Some questioned the obsolescence and cost of LW radio compared to FM broadcasts which were of better quality and more popular. RÚV took the decision to revamp its longwave service in the 1990s. On 9 September 1997, Hellissandur longwave transmitter began broadcasting at 300 kW at 189 kHz.. Later, in 1999 the reconstructed Eiðar mast was activated at a height of 220 m and its power increased to 100 kW, at 207 kHz. Broadcasts over the new longwave system were split between Rás 1 content and Rás 2 content by schedule since 1999.

==== 2023 Longwave retirement ====
RÚV announced the retirement of its longwave transmissions beginning in 2023, citing its inadequacy as an emergency broadcasting service as most vehicles and radios do not support longwave broadcasts anymore. In 2016, there were test transmissions at low power on the former Höfn frequency of 666 kHz. The aim was to test whether medium wave could be an alternative to long wave, which is not only expensive but also increasingly unreceivable by car radios across Iceland. However, this approach was not pursued further.
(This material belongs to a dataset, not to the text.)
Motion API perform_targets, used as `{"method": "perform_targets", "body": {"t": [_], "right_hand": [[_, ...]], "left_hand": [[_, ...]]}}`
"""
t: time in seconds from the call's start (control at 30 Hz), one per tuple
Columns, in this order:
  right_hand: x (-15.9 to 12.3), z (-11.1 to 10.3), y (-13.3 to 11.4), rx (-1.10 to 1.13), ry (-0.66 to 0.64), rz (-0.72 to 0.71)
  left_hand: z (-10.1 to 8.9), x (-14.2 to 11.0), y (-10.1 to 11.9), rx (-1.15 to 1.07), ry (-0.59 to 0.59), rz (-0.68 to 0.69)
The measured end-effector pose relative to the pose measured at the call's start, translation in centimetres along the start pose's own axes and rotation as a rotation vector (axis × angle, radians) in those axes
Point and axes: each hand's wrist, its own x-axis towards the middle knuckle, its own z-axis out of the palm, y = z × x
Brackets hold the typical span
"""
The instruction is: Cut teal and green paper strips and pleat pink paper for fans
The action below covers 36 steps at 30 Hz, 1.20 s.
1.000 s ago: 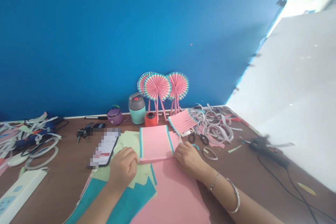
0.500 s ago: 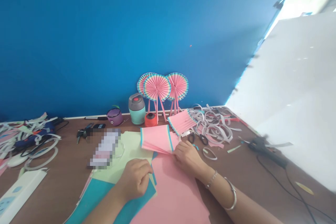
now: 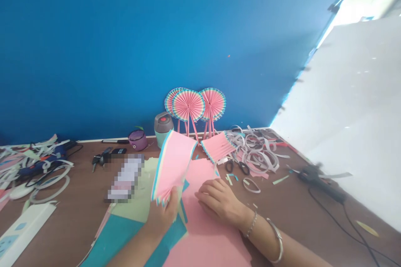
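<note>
My left hand [image 3: 163, 212] grips a pink paper strip [image 3: 175, 156] with blue and cream edges, thumb over its lower end. Several narrow pleats are bunched at that end, while the rest stands up unfolded and tilted. Palm down on a large pink sheet [image 3: 209, 242], my right hand [image 3: 219, 202] has its fingers loosely bent and holds nothing I can see. Beneath and left of my hands lie a teal sheet [image 3: 115, 233] and a pale green sheet [image 3: 134, 208]. A second pleated pink strip [image 3: 218, 147] lies farther back.
Round pink paper fans [image 3: 188, 105] stand against the blue partition [image 3: 125, 50]. A lidded cup [image 3: 163, 125] and purple pot [image 3: 137, 139] are nearby. Curled paper strips [image 3: 257, 152] and black-handled scissors [image 3: 243, 168] lie right, a corded glue gun [image 3: 326, 183] beyond. A phone [image 3: 125, 177] lies left.
The pink strip has been lifted and turned from lying near my right hand to standing in my left hand. My right hand has let go of it and moved slightly toward me.
</note>
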Motion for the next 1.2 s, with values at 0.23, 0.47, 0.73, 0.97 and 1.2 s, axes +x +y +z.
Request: {"method": "perform_targets", "body": {"t": [0.23, 0.47, 0.73, 0.97, 1.2], "right_hand": [[-0.8, -0.1, -0.6, -0.067, 0.393, -0.115], [-0.3, 1.2, 0.1, -0.029, -0.034, 0.057], [-0.7, 0.7, 1.9, 0.102, -0.276, 0.241], [-0.2, 0.4, 0.6, 0.127, -0.325, 0.142], [-1.0, 1.0, 2.1, 0.079, -0.284, 0.17]], "left_hand": [[-0.9, 0.3, 0.8, 0.483, 0.332, 0.245], [1.1, 0.3, 1.5, 0.67, -0.019, 0.279], [0.9, 0.5, 0.4, 0.518, -0.195, 0.356], [1.3, -0.1, 0.6, 0.536, -0.163, 0.412], [0.7, 0.1, 0.6, 0.416, -0.253, 0.321]]}}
In 2023, the Eiðar longwave transmitter was demolished, ceasing 207 kHz transmissions.

The Hellissandur longwave radio mast went off the air on 5 September 2024, ending 189 kHz transmissions. Subsequently, on the 17 October 2024, RÚV officially announced that the transmitter would not be returning to service which marked the end of the RÚV longwave service. The Hellissandur mast remains in place.

=== Shortwave and satellite broadcasting ===
Shortwave broadcasts were used for long distance transmission, mostly for seafarers and Icelanders abroad. They began in 1948 and were used intermittently for important broadcasts (e.g. election nights) and regular newscasts. They were sent from the Rjúpnahæð site (mainly used for HF ship-to-shore and air-to-ground communications), adjacent to the Vatnsendi site. Shortwave broadcasts ceased on 1 July 2007, after the introduction of satellite broadcasts.

In May 2007, RÚV began direct satellite TV broadcasts, supplemented by Rás 1 and Rás 2 over satellite DTV radio, in order to service fishing fleets around Iceland and remote areas where the terrestrial network does not reach. Telenor ASA ran the service on Intelsat 10-02, later Thor 5 over DVB-S by contract until it ceased in mid-2025.

=== FM broadcasting ===
FM broadcasting began in 1959 at its main Vatnsendi site, later expanding nationwide. Stereo transmissions began in 1980. An expansion of the FM network was announced with the closure of the longwave service.

Rás 1 is also broadcast over terrestrial DTV radio over DVB-T2, which has been available since the launch of digital television services in 2014.

==Programming==
Rás 1 carries primarily news, weather, current affairs coverage, and cultural programming dealing with the arts, history, the Icelandic language, literature, and social and environmental issues.